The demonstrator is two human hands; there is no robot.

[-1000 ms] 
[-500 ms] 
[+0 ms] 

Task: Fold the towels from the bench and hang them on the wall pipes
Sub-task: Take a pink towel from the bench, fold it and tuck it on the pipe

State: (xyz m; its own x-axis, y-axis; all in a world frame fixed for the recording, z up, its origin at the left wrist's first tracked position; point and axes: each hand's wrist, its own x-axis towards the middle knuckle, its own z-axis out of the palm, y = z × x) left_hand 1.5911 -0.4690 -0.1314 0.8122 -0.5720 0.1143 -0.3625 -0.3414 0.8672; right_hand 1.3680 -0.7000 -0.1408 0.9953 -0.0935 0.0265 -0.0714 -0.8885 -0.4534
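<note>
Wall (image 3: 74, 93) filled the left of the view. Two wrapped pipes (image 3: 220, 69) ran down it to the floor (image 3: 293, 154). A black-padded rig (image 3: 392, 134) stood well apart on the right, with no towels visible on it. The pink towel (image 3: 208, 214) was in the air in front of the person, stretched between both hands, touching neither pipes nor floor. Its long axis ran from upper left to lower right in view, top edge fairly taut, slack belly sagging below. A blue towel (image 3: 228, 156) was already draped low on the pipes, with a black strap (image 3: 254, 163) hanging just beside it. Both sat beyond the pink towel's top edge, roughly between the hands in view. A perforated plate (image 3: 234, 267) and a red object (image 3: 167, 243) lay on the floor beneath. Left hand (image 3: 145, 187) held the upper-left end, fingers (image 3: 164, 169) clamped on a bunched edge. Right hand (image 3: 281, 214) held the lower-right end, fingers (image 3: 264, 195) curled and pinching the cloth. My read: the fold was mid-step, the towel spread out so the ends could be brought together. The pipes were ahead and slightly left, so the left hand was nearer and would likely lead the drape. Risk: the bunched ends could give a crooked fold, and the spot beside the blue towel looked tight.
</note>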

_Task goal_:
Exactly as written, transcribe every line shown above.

_Exercise answer_:
The demonstrator is two human hands; there is no robot.

[-1000 ms] 
[-500 ms] 
[+0 ms] 

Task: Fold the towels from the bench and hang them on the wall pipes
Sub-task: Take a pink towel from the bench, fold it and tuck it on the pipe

State: (xyz m; its own x-axis, y-axis; all in a world frame fixed for the recording, z up, its origin at the left wrist's first tracked position; point and axes: each hand's wrist, its own x-axis towards the middle knuckle, its own z-axis out of the palm, y = z × x) left_hand 1.5911 -0.4690 -0.1314 0.8122 -0.5720 0.1143 -0.3625 -0.3414 0.8672; right_hand 1.3680 -0.7000 -0.1408 0.9953 -0.0935 0.0265 -0.0714 -0.8885 -0.4534
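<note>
Wall (image 3: 74, 93) filled the left of the view. Two wrapped pipes (image 3: 220, 69) ran down it to the floor (image 3: 293, 154). A black-padded rig (image 3: 392, 134) stood well apart on the right, with no towels visible on it. The pink towel (image 3: 208, 214) was in the air in front of the person, stretched between both hands, touching neither pipes nor floor. Its long axis ran from upper left to lower right in view, top edge fairly taut, slack belly sagging below. A blue towel (image 3: 228, 156) was already draped low on the pipes, with a black strap (image 3: 254, 163) hanging just beside it. Both sat beyond the pink towel's top edge, roughly between the hands in view. A perforated plate (image 3: 234, 267) and a red object (image 3: 167, 243) lay on the floor beneath. Left hand (image 3: 145, 187) held the upper-left end, fingers (image 3: 164, 169) clamped on a bunched edge. Right hand (image 3: 281, 214) held the lower-right end, fingers (image 3: 264, 195) curled and pinching the cloth. My read: the fold was mid-step, the towel spread out so the ends could be brought together. The pipes were ahead and slightly left, so the left hand was nearer and would likely lead the drape. Risk: the bunched ends could give a crooked fold, and the spot beside the blue towel looked tight.
</note>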

Here the output is complete.